Basta con citar que de la población indígena analfabeta con 15 años y más, el 22.3% son mujeres y 13 por ciento son hombres, o que en 2017 de la población entre 25 y 29 años con algún grado de educación superior, el 20%  eran hombres y 6.1% mujeres, aunque con relación a las mujeres no indígenas la brecha es aún mayor, porque éstas representaron el 29.1% del total de personas en la educación superior. Por tanto, la desigualdad no es solamente por género, sino también respecto a la población no indígena del mismo sexo.

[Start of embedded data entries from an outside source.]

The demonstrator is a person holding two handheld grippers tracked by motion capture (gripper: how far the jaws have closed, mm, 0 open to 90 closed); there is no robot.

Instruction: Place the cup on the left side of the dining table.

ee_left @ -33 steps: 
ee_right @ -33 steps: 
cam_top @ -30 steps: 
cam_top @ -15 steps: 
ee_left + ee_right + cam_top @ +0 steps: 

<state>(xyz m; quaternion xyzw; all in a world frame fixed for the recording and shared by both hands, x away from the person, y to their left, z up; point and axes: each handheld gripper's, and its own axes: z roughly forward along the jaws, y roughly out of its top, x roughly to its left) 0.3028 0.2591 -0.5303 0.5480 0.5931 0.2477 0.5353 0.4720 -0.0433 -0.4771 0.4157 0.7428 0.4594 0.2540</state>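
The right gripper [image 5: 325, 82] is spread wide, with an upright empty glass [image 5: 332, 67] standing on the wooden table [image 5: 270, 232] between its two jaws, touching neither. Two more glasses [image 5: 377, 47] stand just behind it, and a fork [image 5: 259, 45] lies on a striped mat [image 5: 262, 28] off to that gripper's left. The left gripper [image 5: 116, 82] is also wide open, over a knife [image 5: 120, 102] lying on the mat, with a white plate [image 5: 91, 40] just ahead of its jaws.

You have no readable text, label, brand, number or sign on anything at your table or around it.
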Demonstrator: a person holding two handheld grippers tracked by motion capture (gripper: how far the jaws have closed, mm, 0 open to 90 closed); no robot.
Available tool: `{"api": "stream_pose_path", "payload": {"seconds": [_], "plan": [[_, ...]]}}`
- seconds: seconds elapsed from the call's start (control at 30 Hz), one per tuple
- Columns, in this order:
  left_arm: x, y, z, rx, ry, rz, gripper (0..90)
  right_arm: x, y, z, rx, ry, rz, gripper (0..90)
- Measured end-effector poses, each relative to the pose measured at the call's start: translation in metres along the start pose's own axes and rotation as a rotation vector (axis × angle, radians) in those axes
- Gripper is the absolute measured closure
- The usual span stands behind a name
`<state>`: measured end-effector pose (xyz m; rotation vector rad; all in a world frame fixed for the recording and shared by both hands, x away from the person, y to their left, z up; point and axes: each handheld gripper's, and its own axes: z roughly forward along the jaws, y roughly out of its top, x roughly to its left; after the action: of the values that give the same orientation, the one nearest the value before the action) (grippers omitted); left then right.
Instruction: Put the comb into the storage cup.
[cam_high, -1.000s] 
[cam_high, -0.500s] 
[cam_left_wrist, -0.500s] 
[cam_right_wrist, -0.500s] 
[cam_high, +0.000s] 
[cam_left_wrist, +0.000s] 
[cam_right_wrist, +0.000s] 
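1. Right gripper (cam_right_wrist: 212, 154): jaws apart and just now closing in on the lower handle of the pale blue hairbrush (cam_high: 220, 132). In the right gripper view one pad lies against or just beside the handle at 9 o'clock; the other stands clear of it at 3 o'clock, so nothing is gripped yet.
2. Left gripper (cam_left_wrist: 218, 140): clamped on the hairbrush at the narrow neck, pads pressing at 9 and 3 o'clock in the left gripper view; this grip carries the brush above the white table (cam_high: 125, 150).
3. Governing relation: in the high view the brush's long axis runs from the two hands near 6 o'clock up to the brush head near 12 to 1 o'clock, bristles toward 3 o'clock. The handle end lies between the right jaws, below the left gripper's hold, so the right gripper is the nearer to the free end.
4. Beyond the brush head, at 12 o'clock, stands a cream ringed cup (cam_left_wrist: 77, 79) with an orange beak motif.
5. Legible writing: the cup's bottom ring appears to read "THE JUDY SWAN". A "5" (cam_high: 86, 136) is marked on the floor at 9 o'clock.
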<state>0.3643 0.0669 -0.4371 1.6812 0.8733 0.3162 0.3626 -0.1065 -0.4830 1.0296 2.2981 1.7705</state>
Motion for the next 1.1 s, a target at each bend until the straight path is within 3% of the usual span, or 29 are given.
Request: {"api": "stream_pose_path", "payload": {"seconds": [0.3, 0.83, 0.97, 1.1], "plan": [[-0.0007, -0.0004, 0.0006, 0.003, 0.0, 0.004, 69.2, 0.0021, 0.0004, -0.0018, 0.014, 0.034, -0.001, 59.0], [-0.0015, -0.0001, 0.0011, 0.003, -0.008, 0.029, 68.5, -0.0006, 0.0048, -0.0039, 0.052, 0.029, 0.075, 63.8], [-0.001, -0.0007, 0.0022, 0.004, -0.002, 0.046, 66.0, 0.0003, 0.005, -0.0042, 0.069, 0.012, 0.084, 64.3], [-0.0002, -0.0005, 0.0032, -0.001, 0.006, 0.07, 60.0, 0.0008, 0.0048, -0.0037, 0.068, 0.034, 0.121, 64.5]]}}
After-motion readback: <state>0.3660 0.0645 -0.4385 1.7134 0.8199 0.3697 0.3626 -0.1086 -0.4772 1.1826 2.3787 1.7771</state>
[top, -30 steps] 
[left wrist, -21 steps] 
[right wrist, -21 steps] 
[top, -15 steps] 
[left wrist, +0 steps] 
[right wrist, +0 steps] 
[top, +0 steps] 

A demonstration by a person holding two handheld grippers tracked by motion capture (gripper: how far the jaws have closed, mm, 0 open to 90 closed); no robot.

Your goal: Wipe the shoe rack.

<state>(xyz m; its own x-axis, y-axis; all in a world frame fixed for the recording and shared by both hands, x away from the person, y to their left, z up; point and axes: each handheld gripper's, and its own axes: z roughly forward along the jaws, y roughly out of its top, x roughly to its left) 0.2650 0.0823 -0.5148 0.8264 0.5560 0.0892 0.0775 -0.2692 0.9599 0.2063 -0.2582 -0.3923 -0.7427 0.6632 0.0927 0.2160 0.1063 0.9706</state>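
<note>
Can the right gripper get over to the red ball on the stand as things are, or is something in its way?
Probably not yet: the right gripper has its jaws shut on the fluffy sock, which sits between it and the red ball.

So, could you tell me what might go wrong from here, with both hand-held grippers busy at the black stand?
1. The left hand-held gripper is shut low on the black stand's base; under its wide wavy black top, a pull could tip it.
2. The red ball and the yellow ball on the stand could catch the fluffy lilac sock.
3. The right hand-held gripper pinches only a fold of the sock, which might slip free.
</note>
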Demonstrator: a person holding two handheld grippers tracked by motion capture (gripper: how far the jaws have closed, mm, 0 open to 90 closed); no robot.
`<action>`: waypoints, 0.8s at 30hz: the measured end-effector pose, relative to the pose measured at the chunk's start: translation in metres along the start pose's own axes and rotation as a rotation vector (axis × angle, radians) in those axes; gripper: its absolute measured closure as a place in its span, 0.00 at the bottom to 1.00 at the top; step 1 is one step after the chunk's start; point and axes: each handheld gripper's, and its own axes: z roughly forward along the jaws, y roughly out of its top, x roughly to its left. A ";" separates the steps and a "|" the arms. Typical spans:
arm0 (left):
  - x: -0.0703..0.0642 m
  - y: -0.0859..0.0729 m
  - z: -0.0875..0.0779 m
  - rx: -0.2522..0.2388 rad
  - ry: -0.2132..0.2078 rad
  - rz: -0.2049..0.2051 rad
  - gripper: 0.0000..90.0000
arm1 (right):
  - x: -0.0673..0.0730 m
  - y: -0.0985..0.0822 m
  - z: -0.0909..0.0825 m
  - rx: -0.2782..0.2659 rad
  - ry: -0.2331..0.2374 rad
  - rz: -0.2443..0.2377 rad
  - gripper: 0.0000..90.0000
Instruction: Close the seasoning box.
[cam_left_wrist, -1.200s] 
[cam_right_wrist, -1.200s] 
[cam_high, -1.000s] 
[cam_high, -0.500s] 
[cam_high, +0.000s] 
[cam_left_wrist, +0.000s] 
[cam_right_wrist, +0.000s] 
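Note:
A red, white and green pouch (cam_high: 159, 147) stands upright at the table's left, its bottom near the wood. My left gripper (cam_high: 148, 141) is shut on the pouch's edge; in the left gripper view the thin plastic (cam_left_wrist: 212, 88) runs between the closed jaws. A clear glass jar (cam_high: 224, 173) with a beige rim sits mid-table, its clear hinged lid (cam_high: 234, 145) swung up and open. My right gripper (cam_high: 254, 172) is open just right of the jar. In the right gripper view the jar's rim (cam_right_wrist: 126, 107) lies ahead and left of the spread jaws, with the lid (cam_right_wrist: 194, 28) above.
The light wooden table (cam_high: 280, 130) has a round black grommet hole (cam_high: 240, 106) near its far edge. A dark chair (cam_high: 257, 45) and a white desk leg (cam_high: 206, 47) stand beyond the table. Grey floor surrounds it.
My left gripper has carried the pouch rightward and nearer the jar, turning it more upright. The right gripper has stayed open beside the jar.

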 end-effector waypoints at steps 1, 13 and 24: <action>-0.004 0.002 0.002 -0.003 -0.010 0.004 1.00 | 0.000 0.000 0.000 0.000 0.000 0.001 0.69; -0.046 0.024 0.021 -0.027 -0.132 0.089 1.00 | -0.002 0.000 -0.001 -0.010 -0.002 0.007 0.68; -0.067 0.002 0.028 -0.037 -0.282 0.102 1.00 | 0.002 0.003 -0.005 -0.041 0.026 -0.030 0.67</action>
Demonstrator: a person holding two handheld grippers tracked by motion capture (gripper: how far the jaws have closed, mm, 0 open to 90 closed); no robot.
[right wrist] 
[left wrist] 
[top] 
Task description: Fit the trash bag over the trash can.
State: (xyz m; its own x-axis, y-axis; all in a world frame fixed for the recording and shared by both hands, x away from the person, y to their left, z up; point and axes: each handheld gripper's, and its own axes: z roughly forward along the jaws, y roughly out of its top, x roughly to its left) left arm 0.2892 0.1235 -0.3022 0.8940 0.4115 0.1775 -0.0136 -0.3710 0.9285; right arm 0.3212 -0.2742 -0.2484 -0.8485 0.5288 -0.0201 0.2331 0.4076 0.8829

Otra situación que enfrentan las mujeres en algunas comunidades es la discriminación en la vida política, económica y social, que se justifica bajo el argumento de los usos y costumbres. De acuerdo con el reportaje de De la Cruz (2019), realizado en comunidades indígenas en los Altos de Chiapas, el abuso físico y sexual en contra de las mujeres indígenas es cotidiano, ellas no denuncian por distintas circunstancias: temen que la comunidad las castigue, la autoridad está coludida con los agresores, la lengua es otro obstáculo, por tanto, normalizan la violencia en sus vidas. Además, tampoco pueden participar como autoridad, este cargo solamente está destinado para los hombres, entre otros privilegios que han sido asignados al sexo masculino.

El Día Internacional de los Pueblos Indígenas es un llamado urgente a la atención de sus necesidades, al desarrollo de su bienestar y al reconocimiento y protección de su cultura, pero también a la defensa de los derechos de las mujeres indígenas. Este año, el interés se ha enfocado en el impacto del COVID-19 para estas comunidades, en donde ni siquiera se tienen datos válidos de enfermos y fallecidos por esta enfermedad.